You are viewing a plain text version of this content. The canonical link for it is here.
Posted to java-user@lucene.apache.org by Giovanni Gherdovich <g....@gmail.com> on 2012/07/15 17:56:32 UTC

from docID to terms enumerator in O(1) ?

Hi all,

I'd like to know if I can get the list of indexed terms in a document
from its document ID in constant time
(say, in a time independent of the size of the index).

The reason why I ask might be relevant
(you could suggest me a totally different way to achieve my goal).

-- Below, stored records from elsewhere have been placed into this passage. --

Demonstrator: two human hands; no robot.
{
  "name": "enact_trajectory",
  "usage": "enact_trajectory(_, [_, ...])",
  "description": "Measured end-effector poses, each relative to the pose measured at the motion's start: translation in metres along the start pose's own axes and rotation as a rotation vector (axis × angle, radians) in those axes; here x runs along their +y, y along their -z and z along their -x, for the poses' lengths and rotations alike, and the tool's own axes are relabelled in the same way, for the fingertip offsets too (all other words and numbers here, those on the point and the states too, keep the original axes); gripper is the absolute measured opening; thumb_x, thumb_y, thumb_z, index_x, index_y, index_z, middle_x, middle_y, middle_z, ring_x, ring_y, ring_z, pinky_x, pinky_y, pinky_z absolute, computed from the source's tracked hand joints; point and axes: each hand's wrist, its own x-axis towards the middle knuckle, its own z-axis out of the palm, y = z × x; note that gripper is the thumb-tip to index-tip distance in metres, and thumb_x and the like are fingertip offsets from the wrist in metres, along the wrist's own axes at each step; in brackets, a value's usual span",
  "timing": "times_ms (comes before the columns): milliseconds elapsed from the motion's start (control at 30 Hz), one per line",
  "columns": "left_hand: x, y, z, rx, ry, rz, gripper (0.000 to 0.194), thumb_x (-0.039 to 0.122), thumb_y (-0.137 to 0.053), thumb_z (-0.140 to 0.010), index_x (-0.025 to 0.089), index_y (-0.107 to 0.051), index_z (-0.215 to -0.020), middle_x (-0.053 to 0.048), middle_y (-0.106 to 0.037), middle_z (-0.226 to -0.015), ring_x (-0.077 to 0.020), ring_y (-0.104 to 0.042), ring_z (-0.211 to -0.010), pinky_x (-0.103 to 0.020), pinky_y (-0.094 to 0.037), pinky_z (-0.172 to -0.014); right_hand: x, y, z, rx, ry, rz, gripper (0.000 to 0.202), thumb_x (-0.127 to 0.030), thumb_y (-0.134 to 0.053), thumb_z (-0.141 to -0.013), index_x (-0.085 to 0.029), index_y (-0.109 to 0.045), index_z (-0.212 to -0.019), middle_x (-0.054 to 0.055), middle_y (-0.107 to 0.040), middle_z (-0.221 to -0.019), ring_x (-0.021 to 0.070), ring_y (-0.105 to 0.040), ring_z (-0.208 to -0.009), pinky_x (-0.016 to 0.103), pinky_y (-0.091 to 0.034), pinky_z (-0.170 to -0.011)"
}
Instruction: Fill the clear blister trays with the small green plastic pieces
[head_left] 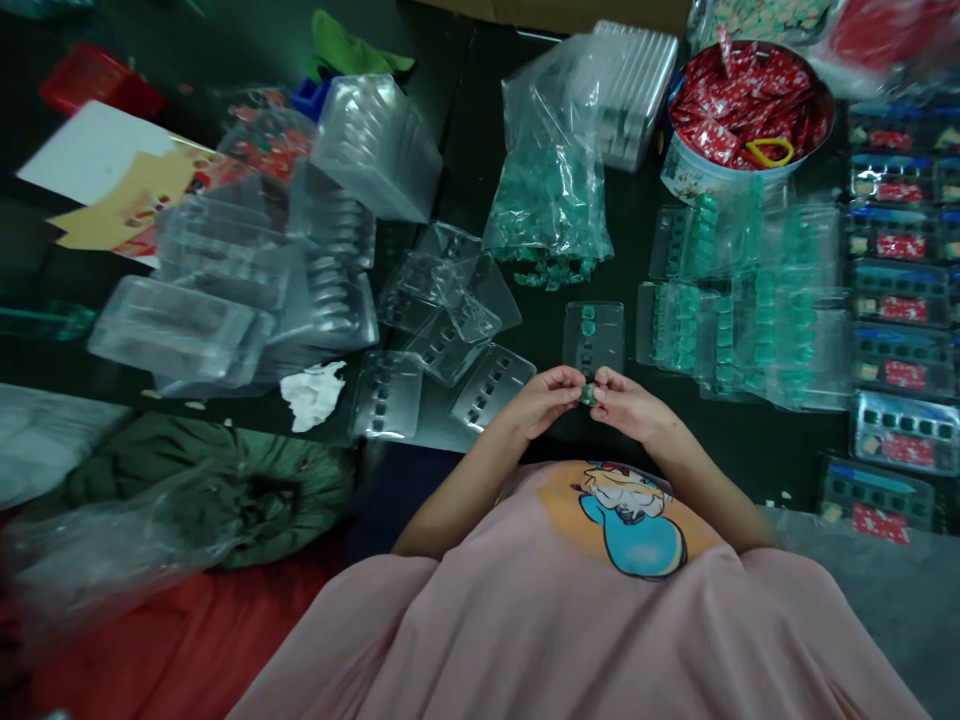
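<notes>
My left hand [553,398] and my right hand [624,402] meet close to my body, fingertips pinched on a small green piece [587,394] between them. Just beyond the fingers lies a clear plastic tray [611,335] with a row of small pockets; green pieces sit in its far pockets. Farther back, a clear bag [551,190] spills green pieces [551,270] onto the dark table. Right of my hands are clear trays filled with green pieces [765,320].
Loose clear trays [450,290] and stacked ones [180,325] cover the left side. A tub [697,180] of red packets with yellow-handled scissors [771,152] stands at the back right. Packed trays [904,370] line the far right. Crumpled white tissue [313,394] lies near the left front edge.
</notes>
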Motion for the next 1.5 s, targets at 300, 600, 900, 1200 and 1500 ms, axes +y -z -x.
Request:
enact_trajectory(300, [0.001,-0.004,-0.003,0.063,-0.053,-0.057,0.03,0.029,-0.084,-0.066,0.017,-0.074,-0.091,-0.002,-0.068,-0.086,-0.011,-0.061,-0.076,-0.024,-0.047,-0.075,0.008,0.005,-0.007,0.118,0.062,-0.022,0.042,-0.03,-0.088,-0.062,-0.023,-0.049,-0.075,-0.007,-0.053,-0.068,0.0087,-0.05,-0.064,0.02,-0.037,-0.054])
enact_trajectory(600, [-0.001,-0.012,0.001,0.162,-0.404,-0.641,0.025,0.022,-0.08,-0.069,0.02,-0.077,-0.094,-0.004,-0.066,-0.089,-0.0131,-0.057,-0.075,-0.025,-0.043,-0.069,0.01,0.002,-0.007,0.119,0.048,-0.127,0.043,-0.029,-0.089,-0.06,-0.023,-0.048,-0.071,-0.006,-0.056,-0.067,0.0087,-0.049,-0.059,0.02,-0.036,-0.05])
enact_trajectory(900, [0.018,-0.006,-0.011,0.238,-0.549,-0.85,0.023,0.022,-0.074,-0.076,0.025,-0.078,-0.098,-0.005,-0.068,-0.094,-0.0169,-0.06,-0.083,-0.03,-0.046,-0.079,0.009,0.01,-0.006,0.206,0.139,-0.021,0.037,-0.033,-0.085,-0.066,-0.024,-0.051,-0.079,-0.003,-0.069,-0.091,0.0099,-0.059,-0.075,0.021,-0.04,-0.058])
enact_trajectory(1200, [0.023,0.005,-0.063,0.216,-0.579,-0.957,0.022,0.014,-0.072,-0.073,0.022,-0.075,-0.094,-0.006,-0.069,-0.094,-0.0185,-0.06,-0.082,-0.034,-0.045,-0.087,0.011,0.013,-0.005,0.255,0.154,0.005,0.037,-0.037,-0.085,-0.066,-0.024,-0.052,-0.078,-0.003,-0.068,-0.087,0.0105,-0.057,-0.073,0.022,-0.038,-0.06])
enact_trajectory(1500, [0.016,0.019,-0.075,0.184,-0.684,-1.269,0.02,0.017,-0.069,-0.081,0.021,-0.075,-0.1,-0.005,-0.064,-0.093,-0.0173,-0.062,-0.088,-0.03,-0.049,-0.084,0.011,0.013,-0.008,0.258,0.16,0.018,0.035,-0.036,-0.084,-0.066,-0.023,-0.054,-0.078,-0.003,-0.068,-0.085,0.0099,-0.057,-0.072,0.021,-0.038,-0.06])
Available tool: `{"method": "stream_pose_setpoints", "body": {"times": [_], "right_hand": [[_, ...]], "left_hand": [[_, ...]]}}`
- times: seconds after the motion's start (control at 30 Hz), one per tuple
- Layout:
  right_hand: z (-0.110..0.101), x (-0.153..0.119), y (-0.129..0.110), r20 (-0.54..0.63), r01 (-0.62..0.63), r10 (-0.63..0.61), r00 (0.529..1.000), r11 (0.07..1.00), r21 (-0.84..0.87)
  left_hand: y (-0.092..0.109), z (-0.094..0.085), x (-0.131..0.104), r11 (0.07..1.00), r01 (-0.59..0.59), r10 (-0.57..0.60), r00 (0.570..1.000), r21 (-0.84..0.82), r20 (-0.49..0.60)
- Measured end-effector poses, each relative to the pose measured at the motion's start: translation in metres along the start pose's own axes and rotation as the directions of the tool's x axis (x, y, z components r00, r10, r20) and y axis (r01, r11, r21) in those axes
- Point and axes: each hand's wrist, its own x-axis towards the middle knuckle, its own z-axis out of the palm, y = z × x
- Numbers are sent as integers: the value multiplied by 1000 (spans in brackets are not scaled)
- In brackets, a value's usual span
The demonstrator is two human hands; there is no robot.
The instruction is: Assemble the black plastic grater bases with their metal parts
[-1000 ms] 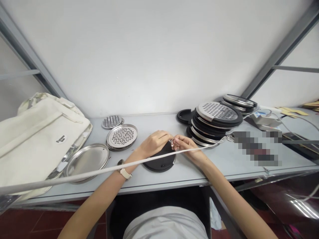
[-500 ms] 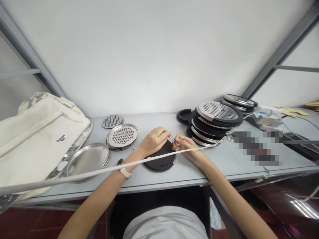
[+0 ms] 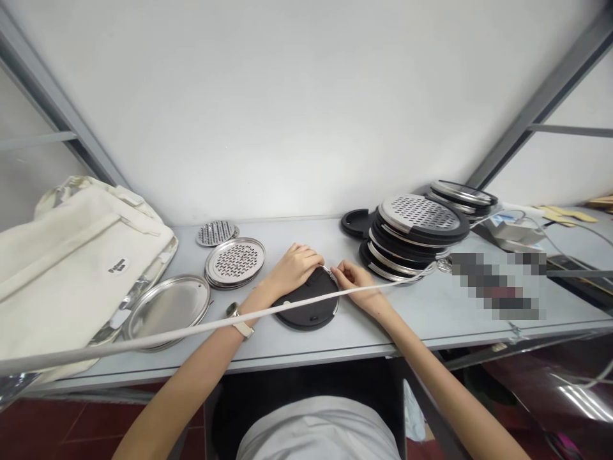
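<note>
A black round disc [image 3: 306,306] lies flat on the table between my hands. My left hand [image 3: 295,268] is closed over its far left rim, fingers bent and pressed together. The thumb is hidden. A small shiny metal clasp [image 3: 326,269] sits at the disc's far edge, beside my left fingertips. My right hand [image 3: 357,281] is closed in a pinch at the clasp's right end, and the fingers cover the ring part. A white cord [image 3: 268,313] crosses in front of the disc and my left wrist.
On the left are round grater plates [image 3: 235,262], a smaller grater plate [image 3: 216,234], steel round lids [image 3: 170,306] and a cream bag [image 3: 71,249]. To the right stands a tall stack of black discs and metal plates [image 3: 416,236]. Behind it is another stack [image 3: 462,195].
The clasp has come down to the disc's far edge, and its ring is now hidden by my right fingers. My left hand has shifted only slightly.
</note>
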Motion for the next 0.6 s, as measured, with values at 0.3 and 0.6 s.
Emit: {"method": "stream_pose_setpoints", "body": {"times": [0.3, 0.6], "right_hand": [[-1, -3, -8, 4, 46, -46, 999, 990, -137], [-1, -4, -13, 8, 58, -57, 998, 988, -145]], "left_hand": [[1, 0, -1, 1000, 20, -20, 1000, 7, -9], [1, -1, -1, 998, -3, 4, 1000, 63, -12]]}}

I want to present the search results of a query as a word cloud,
i.e. no scoring, no sorting, no nothing, just a visual representation
of the array of pairs (term, docFreq) for all terms appearing in
at least one of the docs that matched my query.

Skimming thru the pages of "Lucene in Action"
I found that I might need to call the method

void IndexSearcher.search(Query query, Collector results)

i.e. pass that method my own Collector class,
that fetches and cook results the way I want.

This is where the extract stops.